Feeling pelted by the recession? From your fellow owners, associates, and practice managers, here are 17 ideas for making the best of the downturn.
During one gloomy November day in the Detroit suburbs last year, every single pet owner who came to see Dr. Andrew Rollo at Madison Veterinary Hospital had a story to tell about losing a job or almost losing a job. "And these were the people who were coming in," says Dr. Rollo, an associate veterinarian and Veterinary Economics Editorial Advisory Board member. "Think about all those pet owners who weren't. It gets you down."
Dr. Rollo, with his auto-industry-dependent clientele, may be seeing the worst of the worst in this recession. But veterinarians across the country are also struggling, with fewer new clients coming in the door, fewer regular clients making appointments, and fewer clients in the exam room opting for recommended care. You may be having conversations that amount to "Pin the procedure on the pet" as you try to match what people can afford to what will keep their pets reasonably healthy—not to mention what will keep your practice's doors open and your team members drawing paychecks.

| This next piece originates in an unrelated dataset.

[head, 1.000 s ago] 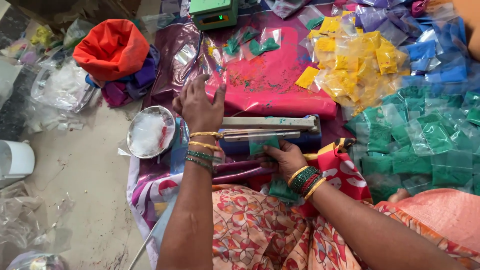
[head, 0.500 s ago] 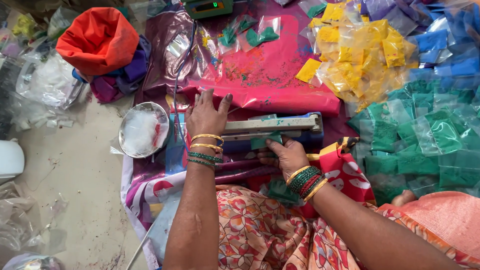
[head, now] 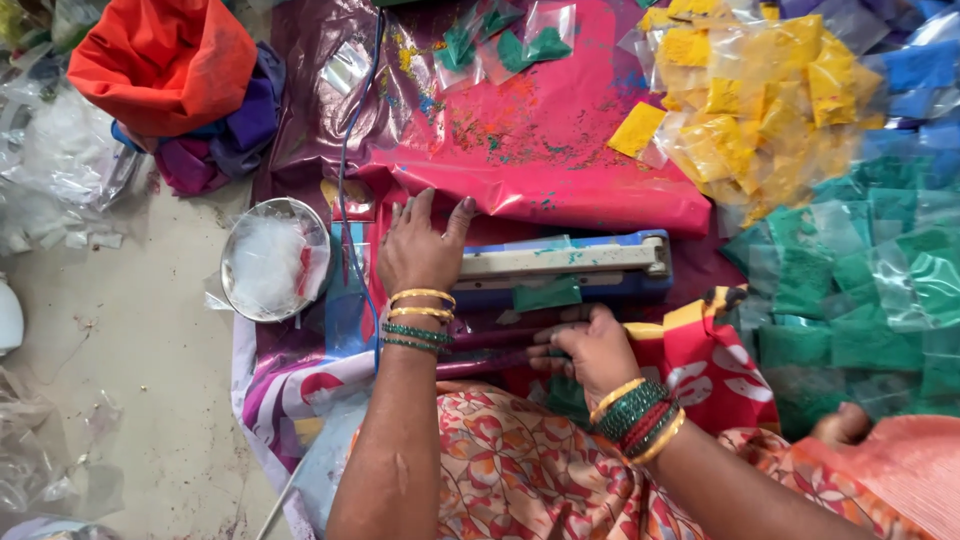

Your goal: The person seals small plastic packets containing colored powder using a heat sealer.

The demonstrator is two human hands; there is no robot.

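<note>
Two hands on the job. My left hand [head: 420, 250] still presses flat, fingers spread, on the sealer [head: 560, 265] arm; right hand [head: 590, 345] has closed on the green packet [head: 548, 293] at the sealer's 6 o'clock edge.

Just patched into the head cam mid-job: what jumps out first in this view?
The left hand presses flat on the end of a blue heat sealer at centre, a green powder packet under its bar, while the right hand lies just below it. Heaps of yellow packets and green packets fill the right side; an orange cloth bundle sits top left.
</note>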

But, as they say, necessity is the mother of invention. We talked to veterinarians and practice managers across the country who are turning to imaginative solutions, refining their business practices, and honing their client communication skills as they look for ways to survive and even thrive. Here we offer you some of their strategies, which you can use in your own practice—even as the economic fallout continues to rain down.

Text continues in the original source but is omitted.